Count all lines holding "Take" in the data below and say the number, nothing more.

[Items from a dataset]
▬▬▬
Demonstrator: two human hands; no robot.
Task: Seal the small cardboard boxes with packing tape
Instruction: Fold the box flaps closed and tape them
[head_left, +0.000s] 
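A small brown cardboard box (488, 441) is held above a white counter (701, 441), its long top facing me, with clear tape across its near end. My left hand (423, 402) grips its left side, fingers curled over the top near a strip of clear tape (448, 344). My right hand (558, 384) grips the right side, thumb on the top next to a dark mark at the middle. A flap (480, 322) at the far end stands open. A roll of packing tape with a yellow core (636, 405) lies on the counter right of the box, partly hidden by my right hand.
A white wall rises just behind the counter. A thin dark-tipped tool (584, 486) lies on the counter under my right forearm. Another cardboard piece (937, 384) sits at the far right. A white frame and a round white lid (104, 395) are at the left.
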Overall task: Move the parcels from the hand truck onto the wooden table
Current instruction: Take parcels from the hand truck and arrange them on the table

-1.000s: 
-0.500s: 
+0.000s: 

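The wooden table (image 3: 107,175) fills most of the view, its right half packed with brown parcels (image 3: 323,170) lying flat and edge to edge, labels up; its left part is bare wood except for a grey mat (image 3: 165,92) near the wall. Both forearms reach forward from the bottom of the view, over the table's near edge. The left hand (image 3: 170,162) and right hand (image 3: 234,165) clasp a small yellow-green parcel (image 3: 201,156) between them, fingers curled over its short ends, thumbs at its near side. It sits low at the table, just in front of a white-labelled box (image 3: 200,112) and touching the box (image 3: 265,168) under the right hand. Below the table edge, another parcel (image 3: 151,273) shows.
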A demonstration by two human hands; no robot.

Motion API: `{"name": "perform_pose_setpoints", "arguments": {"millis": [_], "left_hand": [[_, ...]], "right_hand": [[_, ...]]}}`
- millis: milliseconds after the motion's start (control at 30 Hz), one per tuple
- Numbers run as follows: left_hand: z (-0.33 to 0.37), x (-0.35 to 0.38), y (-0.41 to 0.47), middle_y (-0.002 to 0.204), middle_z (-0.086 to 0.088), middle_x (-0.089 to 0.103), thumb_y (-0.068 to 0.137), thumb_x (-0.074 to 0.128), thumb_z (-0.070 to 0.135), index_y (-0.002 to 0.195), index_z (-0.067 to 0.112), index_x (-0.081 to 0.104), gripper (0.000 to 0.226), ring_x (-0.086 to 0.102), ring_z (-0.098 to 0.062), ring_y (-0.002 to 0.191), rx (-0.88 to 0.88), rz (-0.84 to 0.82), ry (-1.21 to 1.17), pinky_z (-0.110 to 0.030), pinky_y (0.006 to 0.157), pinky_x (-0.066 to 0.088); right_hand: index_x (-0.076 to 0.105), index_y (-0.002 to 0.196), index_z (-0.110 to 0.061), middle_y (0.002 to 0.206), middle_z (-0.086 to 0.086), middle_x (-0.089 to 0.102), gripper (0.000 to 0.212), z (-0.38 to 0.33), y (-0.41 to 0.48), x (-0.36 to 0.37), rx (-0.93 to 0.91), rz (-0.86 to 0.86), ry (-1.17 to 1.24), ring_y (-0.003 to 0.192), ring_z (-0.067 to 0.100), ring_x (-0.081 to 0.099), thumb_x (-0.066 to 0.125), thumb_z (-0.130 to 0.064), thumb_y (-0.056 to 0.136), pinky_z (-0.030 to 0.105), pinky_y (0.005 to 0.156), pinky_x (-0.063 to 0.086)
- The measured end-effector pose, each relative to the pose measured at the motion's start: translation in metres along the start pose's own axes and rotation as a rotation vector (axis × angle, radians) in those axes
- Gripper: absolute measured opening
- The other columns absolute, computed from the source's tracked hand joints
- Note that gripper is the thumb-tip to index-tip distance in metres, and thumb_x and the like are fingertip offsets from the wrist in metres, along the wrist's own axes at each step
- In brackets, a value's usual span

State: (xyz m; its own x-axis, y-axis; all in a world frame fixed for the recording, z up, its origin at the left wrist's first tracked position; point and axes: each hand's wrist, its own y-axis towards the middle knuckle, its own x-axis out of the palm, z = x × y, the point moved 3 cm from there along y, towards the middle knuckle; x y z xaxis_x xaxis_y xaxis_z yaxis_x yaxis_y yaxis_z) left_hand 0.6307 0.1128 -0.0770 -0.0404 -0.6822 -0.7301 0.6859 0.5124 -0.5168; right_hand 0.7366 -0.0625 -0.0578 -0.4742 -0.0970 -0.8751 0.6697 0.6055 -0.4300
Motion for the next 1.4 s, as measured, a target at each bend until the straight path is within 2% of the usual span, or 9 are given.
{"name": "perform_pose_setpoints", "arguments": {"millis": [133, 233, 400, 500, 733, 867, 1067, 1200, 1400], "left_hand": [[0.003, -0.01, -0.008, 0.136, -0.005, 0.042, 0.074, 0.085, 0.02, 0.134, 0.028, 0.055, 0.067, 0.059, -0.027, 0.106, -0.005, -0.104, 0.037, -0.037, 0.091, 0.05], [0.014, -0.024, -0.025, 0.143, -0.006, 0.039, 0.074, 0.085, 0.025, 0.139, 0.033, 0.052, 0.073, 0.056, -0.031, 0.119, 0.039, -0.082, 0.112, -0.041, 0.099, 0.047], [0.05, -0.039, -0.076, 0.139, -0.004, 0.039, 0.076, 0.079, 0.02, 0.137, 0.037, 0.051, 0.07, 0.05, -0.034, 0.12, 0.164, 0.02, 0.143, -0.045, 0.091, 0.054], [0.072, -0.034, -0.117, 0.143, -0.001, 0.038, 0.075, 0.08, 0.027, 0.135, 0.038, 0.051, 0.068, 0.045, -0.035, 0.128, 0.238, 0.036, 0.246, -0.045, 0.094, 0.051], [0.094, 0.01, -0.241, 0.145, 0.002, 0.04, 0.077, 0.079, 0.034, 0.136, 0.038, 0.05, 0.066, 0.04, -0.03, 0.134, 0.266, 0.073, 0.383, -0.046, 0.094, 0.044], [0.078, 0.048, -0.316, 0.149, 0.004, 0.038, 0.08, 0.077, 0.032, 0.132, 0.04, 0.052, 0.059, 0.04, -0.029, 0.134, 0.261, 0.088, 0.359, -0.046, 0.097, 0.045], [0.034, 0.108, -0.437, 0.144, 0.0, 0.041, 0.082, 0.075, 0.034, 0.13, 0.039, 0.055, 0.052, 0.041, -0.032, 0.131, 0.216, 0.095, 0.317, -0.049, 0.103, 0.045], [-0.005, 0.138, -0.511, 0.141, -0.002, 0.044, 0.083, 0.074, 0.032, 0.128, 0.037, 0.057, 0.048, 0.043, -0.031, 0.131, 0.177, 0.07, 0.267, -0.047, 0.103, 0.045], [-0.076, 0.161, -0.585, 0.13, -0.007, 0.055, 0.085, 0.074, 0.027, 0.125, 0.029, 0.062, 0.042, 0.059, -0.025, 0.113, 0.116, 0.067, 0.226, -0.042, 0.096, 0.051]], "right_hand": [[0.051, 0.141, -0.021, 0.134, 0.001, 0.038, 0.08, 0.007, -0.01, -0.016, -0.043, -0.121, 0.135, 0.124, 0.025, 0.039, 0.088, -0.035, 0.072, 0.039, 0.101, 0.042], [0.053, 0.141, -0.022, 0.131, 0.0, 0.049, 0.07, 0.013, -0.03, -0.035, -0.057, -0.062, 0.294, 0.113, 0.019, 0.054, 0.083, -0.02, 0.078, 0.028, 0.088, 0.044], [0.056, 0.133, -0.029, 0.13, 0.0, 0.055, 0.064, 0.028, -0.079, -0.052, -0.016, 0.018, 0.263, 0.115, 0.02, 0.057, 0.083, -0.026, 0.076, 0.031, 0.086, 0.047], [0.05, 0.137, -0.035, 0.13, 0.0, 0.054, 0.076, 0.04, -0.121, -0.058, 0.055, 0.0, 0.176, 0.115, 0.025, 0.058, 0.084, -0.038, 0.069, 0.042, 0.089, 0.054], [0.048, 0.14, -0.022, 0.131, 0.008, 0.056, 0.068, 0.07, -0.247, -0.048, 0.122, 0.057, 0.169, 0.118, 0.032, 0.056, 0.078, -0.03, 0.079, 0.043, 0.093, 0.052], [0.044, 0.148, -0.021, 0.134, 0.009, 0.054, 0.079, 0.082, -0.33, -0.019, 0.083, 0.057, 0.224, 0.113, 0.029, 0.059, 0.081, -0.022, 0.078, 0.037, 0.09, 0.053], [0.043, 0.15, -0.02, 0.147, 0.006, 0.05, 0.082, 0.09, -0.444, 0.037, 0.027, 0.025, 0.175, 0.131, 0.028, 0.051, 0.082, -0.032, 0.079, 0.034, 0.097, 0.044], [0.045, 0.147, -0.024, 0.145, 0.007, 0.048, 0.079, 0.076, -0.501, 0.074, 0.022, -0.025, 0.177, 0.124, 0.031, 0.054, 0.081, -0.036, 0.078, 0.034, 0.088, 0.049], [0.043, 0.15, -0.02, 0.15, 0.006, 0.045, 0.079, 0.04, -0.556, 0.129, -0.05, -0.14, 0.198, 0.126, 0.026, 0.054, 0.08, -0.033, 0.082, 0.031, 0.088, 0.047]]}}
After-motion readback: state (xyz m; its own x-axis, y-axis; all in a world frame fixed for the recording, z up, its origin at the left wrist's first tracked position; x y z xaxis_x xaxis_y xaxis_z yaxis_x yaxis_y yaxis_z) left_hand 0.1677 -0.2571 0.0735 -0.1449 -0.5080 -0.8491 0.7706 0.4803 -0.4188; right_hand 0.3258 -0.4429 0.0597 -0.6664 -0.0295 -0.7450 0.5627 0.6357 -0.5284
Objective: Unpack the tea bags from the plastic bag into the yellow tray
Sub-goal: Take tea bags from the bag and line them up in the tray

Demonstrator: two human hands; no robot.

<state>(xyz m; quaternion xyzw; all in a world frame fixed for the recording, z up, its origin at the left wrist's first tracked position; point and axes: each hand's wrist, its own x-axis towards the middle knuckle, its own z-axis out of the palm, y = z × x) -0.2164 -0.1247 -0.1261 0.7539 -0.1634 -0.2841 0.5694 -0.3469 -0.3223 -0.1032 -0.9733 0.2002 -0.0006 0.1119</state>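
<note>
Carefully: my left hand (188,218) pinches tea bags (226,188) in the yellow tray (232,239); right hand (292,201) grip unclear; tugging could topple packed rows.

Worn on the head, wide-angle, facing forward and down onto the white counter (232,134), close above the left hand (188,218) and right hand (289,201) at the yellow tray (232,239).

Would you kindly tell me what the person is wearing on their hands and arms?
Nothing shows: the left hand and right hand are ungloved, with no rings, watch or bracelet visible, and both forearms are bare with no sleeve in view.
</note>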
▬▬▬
> _EXERCISE OUTPUT_
2